Aim of the task:
Lines holding the string "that": copy each one from the listing below.

---------- Data to use ----------

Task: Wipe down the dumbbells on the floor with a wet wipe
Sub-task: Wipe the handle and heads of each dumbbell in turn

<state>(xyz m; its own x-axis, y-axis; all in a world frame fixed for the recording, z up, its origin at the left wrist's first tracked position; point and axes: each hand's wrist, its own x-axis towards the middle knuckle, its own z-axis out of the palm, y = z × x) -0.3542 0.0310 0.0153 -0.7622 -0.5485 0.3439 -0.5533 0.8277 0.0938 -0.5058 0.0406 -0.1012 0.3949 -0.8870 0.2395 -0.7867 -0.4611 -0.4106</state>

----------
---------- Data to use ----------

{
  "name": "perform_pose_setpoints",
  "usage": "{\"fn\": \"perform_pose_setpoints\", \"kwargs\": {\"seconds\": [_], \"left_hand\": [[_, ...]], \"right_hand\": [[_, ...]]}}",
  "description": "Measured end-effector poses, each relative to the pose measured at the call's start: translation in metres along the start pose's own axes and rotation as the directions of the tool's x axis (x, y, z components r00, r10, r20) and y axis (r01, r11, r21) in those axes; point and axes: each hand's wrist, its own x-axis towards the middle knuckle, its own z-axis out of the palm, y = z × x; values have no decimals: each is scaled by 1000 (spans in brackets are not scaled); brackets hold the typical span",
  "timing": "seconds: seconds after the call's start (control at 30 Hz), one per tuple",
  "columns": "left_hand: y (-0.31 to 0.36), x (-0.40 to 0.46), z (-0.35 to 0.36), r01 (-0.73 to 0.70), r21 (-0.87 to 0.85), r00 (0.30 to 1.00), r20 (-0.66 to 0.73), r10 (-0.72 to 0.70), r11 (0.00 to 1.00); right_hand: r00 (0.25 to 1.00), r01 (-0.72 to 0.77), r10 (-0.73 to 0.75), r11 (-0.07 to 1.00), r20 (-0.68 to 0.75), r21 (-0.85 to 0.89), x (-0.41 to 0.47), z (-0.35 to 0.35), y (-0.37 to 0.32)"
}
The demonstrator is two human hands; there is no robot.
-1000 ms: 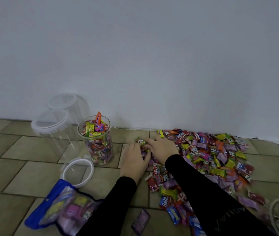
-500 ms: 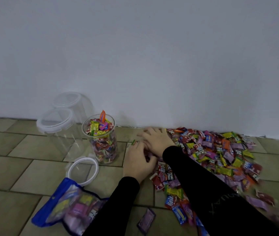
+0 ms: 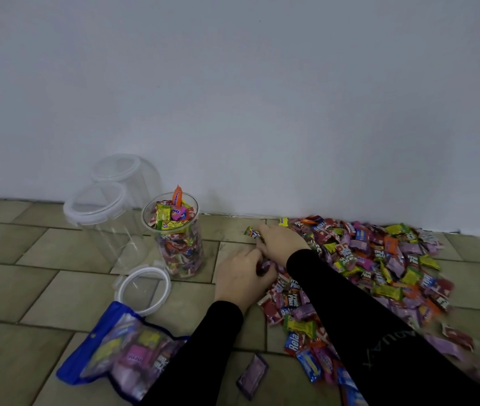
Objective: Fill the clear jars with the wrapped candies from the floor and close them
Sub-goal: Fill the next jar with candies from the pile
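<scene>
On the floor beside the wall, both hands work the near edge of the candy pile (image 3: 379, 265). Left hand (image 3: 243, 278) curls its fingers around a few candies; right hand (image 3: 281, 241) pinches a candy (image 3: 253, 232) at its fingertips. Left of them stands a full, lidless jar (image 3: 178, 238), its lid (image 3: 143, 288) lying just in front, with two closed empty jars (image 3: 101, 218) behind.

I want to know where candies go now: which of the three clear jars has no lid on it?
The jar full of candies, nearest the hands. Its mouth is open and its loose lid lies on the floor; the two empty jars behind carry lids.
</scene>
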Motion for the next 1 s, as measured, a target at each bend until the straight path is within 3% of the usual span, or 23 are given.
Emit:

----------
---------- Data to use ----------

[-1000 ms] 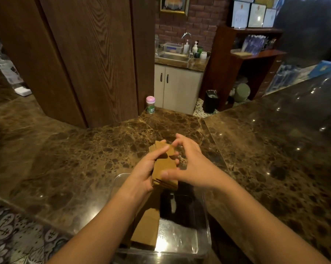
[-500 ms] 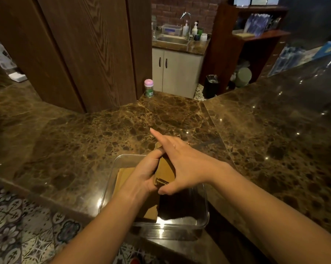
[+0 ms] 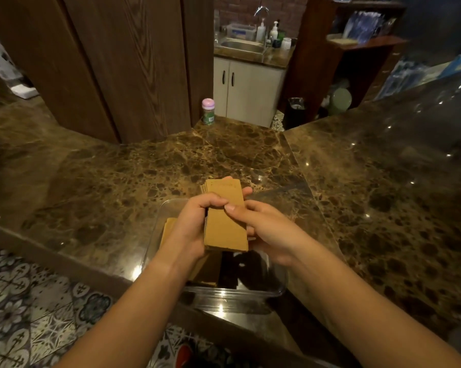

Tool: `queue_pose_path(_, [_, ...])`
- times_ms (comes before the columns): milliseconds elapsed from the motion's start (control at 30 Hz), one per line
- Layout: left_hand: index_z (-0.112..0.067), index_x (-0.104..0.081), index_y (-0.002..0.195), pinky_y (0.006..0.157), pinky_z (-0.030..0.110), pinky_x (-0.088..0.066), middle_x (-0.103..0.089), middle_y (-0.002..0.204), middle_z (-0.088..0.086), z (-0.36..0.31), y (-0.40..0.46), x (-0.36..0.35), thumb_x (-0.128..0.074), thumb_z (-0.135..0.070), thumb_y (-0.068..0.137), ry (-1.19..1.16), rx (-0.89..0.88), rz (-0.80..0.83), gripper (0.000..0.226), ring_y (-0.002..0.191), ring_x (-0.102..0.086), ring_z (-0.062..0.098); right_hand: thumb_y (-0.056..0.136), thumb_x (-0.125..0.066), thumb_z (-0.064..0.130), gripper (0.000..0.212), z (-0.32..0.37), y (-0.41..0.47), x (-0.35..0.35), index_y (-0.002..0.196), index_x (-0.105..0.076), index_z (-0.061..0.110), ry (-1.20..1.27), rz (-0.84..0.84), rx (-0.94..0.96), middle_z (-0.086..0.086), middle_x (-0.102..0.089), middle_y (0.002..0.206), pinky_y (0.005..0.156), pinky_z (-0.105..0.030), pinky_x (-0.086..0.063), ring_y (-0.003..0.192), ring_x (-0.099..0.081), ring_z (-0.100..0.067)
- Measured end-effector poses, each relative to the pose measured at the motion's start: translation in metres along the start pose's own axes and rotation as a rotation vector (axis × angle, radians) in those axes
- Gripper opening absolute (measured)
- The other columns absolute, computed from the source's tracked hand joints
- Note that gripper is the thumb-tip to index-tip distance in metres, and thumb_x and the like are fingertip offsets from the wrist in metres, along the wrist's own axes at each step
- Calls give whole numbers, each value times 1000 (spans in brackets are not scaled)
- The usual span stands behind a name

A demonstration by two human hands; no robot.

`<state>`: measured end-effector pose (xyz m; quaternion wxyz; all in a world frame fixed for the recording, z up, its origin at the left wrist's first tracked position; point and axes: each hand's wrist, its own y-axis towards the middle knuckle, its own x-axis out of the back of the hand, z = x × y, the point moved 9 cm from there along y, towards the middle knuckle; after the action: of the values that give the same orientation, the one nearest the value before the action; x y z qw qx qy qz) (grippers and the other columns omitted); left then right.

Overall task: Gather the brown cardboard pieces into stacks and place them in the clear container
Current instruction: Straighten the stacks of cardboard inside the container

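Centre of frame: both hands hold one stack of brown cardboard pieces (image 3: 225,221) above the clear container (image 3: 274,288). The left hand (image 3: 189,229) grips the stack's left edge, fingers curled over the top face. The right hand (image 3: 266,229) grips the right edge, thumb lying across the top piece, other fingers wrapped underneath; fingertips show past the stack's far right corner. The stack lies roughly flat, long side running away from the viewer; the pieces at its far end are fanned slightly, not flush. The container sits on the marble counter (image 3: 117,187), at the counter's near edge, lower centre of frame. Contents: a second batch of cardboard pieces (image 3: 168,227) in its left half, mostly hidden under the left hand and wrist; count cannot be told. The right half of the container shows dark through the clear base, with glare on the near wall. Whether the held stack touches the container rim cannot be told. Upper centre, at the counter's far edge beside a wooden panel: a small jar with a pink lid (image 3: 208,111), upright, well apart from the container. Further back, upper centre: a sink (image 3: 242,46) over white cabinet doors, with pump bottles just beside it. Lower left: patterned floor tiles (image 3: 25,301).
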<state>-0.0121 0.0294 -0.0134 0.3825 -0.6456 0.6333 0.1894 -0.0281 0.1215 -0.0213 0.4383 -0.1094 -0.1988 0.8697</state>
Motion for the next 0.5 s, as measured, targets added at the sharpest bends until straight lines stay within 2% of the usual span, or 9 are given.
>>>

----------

Answer space:
- Note that gripper is the thumb-tip to index-tip distance in metres, and thumb_x and the like are fingertip offsets from the wrist in metres, along the wrist's own axes at each step
`<state>`: measured end-effector pose (xyz m; quaternion wxyz; all in a world frame fixed for the recording, z up, its origin at the left wrist's first tracked position; point and axes: each hand's wrist, its own y-axis towards the middle knuckle, its own x-axis out of the back of the hand, z = x × y, the point moved 9 cm from there along y, towards the middle knuckle; after the action: of the values that give the same orientation, the one nearest the value before the action; x y z qw qx qy qz) (grippers and the other columns omitted); left then right.

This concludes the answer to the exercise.